**PROMPT**
Return, from the data below, each line that contains the word "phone".

(Beginning of INPUT)

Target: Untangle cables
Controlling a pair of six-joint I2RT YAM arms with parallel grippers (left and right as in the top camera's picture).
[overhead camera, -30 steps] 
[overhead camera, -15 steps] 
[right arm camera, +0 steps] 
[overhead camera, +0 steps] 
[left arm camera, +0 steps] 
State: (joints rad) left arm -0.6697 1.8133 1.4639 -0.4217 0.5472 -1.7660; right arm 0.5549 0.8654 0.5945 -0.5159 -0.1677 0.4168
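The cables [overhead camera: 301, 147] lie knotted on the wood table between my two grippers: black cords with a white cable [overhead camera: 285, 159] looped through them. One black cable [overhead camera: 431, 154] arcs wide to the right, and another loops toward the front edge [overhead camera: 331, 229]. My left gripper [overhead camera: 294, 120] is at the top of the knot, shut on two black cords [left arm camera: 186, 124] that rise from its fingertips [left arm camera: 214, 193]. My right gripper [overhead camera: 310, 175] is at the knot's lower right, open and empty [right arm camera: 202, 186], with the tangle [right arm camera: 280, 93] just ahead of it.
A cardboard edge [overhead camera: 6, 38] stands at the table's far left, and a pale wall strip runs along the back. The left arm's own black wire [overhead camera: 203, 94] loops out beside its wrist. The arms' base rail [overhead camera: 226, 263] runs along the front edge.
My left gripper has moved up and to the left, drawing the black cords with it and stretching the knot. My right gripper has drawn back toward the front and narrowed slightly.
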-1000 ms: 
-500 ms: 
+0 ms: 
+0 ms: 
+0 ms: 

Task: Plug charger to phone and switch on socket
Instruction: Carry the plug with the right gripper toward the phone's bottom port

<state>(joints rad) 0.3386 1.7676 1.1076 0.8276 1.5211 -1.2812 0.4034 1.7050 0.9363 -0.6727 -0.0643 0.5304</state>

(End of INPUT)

**RESULT OF THIS EXERCISE**
Task: Plug charger to phone and switch on socket
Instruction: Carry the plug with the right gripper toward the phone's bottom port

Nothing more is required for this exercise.